From which he came to gradually, always holding her warm and close upon him, and she as utterly silent as he, involved in the same oblivion, the fecund darkness.

He returned gradually, but newly created, as after a gestation, a new birth, in the womb of darkness. Aerial and light everything was, new as a morning, fresh and newly-begun. Like a dawn the newness and the bliss filled in. And she sat utterly still with him, as if in the same.

Then she looked up at him, the wide, young eyes blazing with light. And he bent down and kissed her on the lips. And the dawn blazed in them, their new life came to pass, it was beyond all conceiving good, it was so good, that it was almost like a passing-away, a trespass. He drew her suddenly closer to him.

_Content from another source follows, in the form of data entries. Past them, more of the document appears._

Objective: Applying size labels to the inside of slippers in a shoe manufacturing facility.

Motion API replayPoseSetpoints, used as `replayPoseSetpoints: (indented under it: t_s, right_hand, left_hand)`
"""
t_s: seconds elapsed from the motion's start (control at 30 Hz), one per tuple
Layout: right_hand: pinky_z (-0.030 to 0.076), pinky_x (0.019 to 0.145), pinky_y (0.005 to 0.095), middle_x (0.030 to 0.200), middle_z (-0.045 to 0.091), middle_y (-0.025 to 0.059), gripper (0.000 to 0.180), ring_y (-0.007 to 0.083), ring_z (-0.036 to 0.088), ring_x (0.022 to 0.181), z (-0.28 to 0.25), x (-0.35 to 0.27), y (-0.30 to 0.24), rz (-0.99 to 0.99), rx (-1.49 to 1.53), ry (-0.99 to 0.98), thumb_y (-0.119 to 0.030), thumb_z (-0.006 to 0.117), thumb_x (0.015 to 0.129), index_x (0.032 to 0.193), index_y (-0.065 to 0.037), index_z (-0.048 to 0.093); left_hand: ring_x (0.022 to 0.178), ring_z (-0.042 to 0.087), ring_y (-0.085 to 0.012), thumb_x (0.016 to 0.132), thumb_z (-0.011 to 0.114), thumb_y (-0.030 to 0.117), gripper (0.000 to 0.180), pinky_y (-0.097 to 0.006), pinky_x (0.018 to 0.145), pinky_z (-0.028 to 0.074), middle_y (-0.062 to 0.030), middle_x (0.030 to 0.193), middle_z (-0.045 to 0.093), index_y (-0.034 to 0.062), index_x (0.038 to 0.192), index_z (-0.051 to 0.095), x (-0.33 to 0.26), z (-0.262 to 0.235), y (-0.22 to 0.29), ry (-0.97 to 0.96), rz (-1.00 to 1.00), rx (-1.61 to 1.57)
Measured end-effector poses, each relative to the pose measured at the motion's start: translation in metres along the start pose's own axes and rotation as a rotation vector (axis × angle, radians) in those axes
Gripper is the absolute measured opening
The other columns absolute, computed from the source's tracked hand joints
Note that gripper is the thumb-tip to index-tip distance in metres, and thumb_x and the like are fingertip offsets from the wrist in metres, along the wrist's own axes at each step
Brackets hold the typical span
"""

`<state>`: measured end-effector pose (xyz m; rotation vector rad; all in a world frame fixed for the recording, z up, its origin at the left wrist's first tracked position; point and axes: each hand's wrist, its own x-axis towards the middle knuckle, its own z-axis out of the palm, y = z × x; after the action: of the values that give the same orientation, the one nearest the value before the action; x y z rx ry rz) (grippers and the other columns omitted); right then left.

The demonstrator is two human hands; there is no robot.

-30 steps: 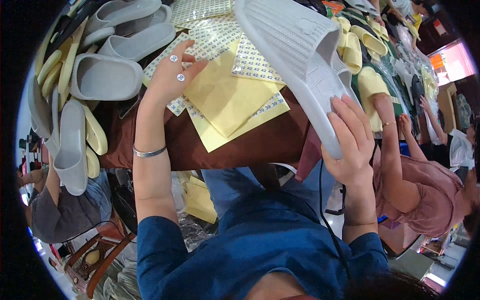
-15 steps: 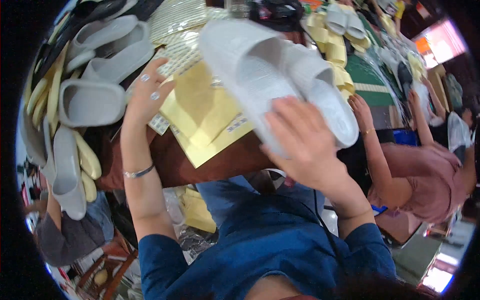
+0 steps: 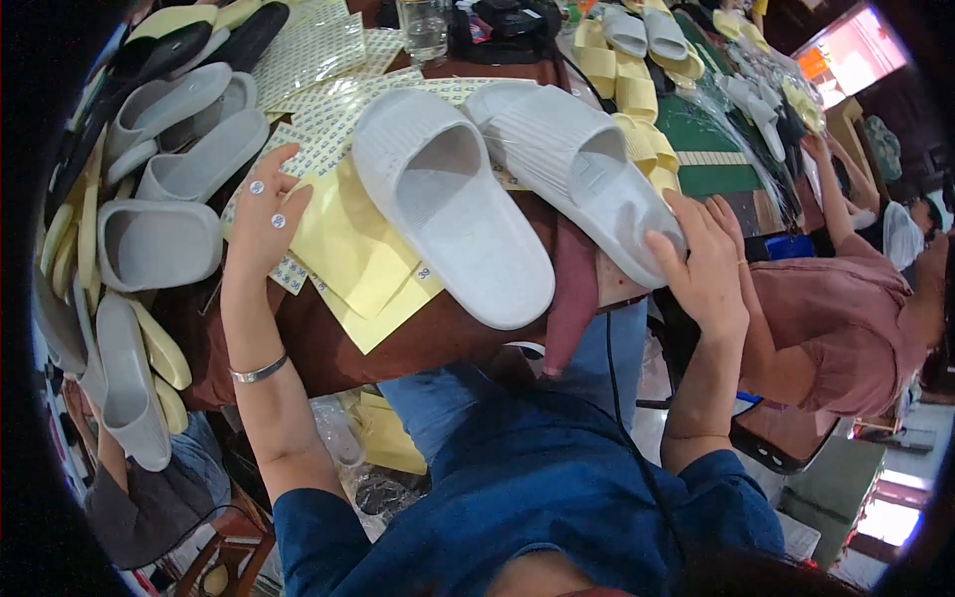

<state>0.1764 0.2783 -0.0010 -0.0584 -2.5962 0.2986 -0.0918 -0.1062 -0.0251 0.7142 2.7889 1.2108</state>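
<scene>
Two light grey slide slippers lie side by side on the brown-covered table in front of me, toes pointing away. The left slipper [image 3: 473,239] rests flat with nothing touching it. At the heel of the right slipper [image 3: 597,164], my right hand [image 3: 708,264] has its thumb over the footbed and its fingers along the outer side. My left hand [image 3: 264,214] is open beside the yellow backing paper [image 3: 363,249], its fingers loosely bent. Small round white stickers [image 3: 279,221] with dark print cling to its fingers. Sheets of such stickers [image 3: 338,124] lie under and behind the slippers.
More grey slippers [image 3: 159,244], with yellow and black ones, are piled at the left. A drinking glass [image 3: 424,35] and a black bag [image 3: 502,35] stand behind. Yellow slippers [image 3: 617,75] line the right; a co-worker in pink [image 3: 826,318] sits beyond.
My right hand has brought the pair of slippers down onto the table and spread them apart. It has moved to the right, off the left slipper. My left hand stays near the sheets.
</scene>
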Motion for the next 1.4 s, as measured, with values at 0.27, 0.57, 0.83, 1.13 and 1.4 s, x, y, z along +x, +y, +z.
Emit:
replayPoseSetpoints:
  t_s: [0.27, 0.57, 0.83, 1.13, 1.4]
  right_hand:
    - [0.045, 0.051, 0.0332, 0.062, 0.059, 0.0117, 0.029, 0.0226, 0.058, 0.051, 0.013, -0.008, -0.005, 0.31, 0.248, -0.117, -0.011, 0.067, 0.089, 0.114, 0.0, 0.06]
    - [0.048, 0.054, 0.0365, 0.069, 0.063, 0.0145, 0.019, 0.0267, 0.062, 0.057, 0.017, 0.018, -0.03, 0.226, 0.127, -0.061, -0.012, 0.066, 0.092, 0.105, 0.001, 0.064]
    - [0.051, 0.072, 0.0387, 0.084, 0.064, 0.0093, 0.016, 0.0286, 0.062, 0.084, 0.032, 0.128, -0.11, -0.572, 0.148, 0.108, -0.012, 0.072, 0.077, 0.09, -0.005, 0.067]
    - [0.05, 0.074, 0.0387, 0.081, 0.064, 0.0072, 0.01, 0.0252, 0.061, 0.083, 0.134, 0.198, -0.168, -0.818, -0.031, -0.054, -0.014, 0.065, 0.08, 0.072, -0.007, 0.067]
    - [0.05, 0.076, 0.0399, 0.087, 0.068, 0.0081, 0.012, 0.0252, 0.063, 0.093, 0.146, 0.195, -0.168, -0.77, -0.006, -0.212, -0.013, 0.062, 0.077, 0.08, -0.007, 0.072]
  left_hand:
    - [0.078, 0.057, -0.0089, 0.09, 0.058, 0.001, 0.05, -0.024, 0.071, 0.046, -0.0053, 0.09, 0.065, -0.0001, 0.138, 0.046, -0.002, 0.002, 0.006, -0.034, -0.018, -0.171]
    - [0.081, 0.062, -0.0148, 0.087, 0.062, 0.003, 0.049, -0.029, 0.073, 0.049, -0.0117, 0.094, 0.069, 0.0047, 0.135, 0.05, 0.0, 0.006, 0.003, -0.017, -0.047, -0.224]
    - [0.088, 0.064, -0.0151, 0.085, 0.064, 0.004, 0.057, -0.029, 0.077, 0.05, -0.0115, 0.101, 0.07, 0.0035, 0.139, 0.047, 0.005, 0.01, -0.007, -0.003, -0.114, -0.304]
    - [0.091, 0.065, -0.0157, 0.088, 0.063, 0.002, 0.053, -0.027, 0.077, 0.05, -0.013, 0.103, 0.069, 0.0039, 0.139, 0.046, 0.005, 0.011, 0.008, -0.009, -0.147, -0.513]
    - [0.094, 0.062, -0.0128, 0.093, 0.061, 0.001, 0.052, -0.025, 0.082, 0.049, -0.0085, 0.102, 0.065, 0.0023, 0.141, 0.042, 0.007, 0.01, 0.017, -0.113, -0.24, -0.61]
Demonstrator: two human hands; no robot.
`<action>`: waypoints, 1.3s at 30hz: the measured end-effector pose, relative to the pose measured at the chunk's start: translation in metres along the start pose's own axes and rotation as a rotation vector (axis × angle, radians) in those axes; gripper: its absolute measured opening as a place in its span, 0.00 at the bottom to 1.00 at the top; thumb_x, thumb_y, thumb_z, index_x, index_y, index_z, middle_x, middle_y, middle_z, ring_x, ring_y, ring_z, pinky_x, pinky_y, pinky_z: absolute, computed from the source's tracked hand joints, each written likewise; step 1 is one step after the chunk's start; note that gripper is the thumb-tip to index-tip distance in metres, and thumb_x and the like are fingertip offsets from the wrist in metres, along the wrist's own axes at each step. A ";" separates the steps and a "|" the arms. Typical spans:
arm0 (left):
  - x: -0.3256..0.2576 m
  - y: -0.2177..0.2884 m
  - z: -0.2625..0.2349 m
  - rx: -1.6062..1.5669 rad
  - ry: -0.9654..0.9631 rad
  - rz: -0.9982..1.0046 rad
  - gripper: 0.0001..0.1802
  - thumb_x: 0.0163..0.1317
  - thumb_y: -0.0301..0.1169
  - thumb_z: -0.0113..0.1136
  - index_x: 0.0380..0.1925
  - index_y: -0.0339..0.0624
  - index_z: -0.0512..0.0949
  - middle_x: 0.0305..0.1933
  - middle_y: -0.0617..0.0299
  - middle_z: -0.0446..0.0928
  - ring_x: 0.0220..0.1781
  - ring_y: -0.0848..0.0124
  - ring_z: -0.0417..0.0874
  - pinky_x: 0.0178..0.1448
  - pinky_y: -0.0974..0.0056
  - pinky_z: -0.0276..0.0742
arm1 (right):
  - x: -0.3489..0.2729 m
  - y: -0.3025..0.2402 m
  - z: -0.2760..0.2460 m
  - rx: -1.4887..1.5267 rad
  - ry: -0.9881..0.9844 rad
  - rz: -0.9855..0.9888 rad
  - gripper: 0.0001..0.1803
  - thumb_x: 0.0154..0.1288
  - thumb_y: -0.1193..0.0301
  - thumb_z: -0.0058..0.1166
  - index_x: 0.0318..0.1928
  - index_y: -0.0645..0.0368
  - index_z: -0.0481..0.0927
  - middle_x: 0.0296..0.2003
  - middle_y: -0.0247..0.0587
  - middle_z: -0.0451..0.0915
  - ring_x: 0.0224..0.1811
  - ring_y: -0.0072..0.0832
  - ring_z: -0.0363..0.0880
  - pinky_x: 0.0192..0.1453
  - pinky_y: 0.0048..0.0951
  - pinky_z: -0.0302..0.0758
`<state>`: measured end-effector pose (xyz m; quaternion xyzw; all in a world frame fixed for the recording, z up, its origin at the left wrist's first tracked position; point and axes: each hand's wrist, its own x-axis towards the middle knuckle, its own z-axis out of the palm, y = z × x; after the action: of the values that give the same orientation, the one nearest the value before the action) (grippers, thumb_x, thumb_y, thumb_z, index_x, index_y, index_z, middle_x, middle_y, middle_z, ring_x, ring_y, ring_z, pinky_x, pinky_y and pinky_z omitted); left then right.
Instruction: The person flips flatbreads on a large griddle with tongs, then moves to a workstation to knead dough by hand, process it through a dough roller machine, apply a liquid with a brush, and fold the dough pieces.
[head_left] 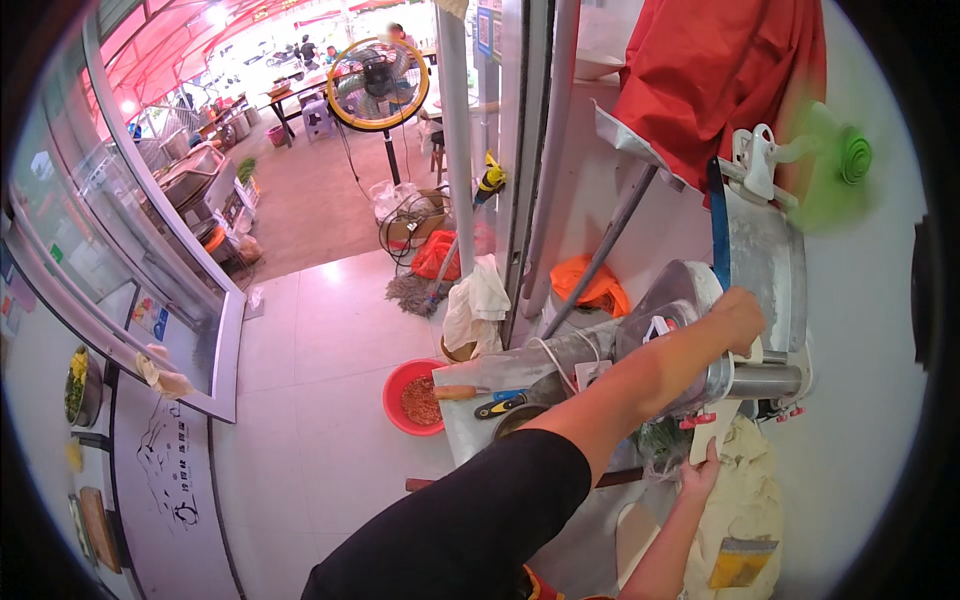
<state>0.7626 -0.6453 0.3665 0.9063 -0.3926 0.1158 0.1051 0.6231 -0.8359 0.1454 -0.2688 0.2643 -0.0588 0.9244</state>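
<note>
My left arm in a black sleeve reaches across to a metal roller machine (765,260), which looks like a dough sheeter. On its top, beside the rollers, my left hand (738,320) is closed with its fingers bent down; what they hold is hidden. Below the rollers hangs a pale, flat sheet of dough (712,440). My right hand (700,472) pinches this sheet at its lower edge. Under it lies a cream cloth (745,500) with a yellow packet (742,563) on top. A plastic bag of greens (660,440) is next to my right hand.
A small green fan (840,165), blurred, is clipped above the machine near a red cloth (700,80). Left of the machine, tools with handles (500,405) lie on a grey surface. A red basin (400,400) of reddish bits, a mop (415,295) and a standing fan (378,85) are farther left.
</note>
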 end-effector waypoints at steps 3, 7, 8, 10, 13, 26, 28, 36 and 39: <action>0.001 -0.001 -0.003 0.009 -0.042 -0.003 0.16 0.41 0.49 0.62 0.27 0.53 0.81 0.32 0.65 0.79 0.42 0.66 0.77 0.41 0.61 0.72 | -0.011 0.000 -0.004 0.049 0.030 -0.015 0.15 0.57 0.73 0.53 0.45 0.62 0.72 0.42 0.40 0.76 0.43 0.31 0.76 0.45 0.30 0.75; 0.000 0.001 -0.003 -0.018 -0.038 0.000 0.16 0.41 0.48 0.61 0.26 0.53 0.81 0.30 0.64 0.79 0.42 0.65 0.77 0.40 0.60 0.72 | -0.032 -0.004 -0.006 0.018 0.065 -0.017 0.16 0.56 0.75 0.53 0.47 0.63 0.70 0.44 0.41 0.75 0.47 0.33 0.74 0.49 0.33 0.74; -0.001 0.002 -0.004 -0.025 -0.031 -0.008 0.16 0.41 0.48 0.61 0.26 0.52 0.81 0.30 0.63 0.79 0.42 0.65 0.77 0.40 0.59 0.72 | -0.037 -0.006 -0.006 0.016 0.076 -0.013 0.17 0.56 0.76 0.52 0.48 0.63 0.70 0.45 0.41 0.74 0.47 0.33 0.73 0.50 0.34 0.74; -0.001 0.001 -0.001 -0.003 0.059 -0.032 0.15 0.42 0.46 0.60 0.26 0.50 0.81 0.31 0.62 0.78 0.42 0.64 0.76 0.40 0.60 0.72 | -0.048 -0.006 -0.004 -0.001 0.084 -0.060 0.17 0.57 0.76 0.52 0.48 0.64 0.69 0.46 0.42 0.74 0.48 0.35 0.73 0.51 0.36 0.73; -0.004 -0.001 0.004 0.017 0.286 -0.016 0.12 0.44 0.41 0.59 0.25 0.47 0.79 0.33 0.59 0.76 0.41 0.62 0.75 0.40 0.61 0.72 | -0.068 -0.006 -0.002 0.031 0.058 -0.067 0.18 0.58 0.76 0.50 0.49 0.64 0.68 0.47 0.43 0.73 0.49 0.37 0.72 0.52 0.38 0.72; -0.106 0.117 0.103 -0.673 -0.685 0.900 0.17 0.55 0.43 0.50 0.33 0.41 0.77 0.21 0.58 0.74 0.26 0.68 0.75 0.32 0.61 0.70 | -0.096 -0.024 -0.010 -0.019 -0.109 -0.008 0.17 0.58 0.77 0.47 0.49 0.62 0.68 0.45 0.45 0.73 0.48 0.37 0.72 0.51 0.36 0.72; -0.122 0.145 0.110 -0.572 -1.119 0.432 0.17 0.56 0.41 0.50 0.36 0.39 0.75 0.25 0.58 0.75 0.29 0.68 0.75 0.32 0.63 0.71 | -0.098 -0.031 -0.024 -0.046 -0.044 -0.130 0.17 0.58 0.78 0.47 0.49 0.62 0.67 0.45 0.44 0.73 0.48 0.37 0.73 0.51 0.36 0.72; -0.098 0.143 0.161 -2.374 -0.082 -0.878 0.18 0.61 0.36 0.41 0.47 0.40 0.69 0.49 0.57 0.73 0.48 0.65 0.74 0.49 0.62 0.72 | -0.159 -0.026 0.011 0.028 -0.077 -0.275 0.21 0.56 0.82 0.47 0.52 0.63 0.64 0.49 0.47 0.70 0.51 0.37 0.71 0.54 0.39 0.71; -0.078 0.097 0.196 -2.687 0.073 0.007 0.21 0.61 0.42 0.38 0.50 0.43 0.67 0.51 0.58 0.71 0.52 0.60 0.71 0.56 0.58 0.66 | -0.171 -0.015 0.013 -0.008 -0.058 -0.248 0.21 0.56 0.82 0.47 0.51 0.64 0.63 0.48 0.47 0.70 0.50 0.35 0.71 0.54 0.36 0.71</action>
<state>0.6643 -0.7115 0.1670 0.0974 -0.2006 -0.3319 0.9166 0.4847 -0.8002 0.2408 -0.3047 0.2024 -0.1640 0.9161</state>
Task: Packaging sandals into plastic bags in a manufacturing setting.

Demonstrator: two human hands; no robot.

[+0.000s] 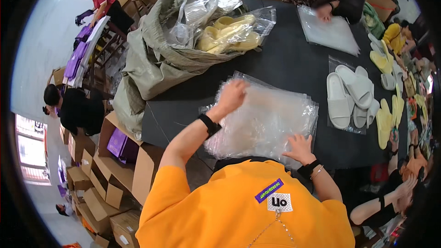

For soon the light began to fade in her, gradually, and as she was in his arms, her head sank, she leaned it against him, and lay still, with sunk head, a little tired, effaced because she was tired. And in her tiredness was a certain negation of him.

“There is the child,” she said, out of the long silence.

He did not understand. It was a long time since he had heard a voice. Now also he heard the wind roaring, as if it had just begun again.

“Yes,” he said, not understanding. There was a slight contraction of pain at his heart, a slight tension on his brows. Something he wanted to grasp and could not.

“You will love her?” she said.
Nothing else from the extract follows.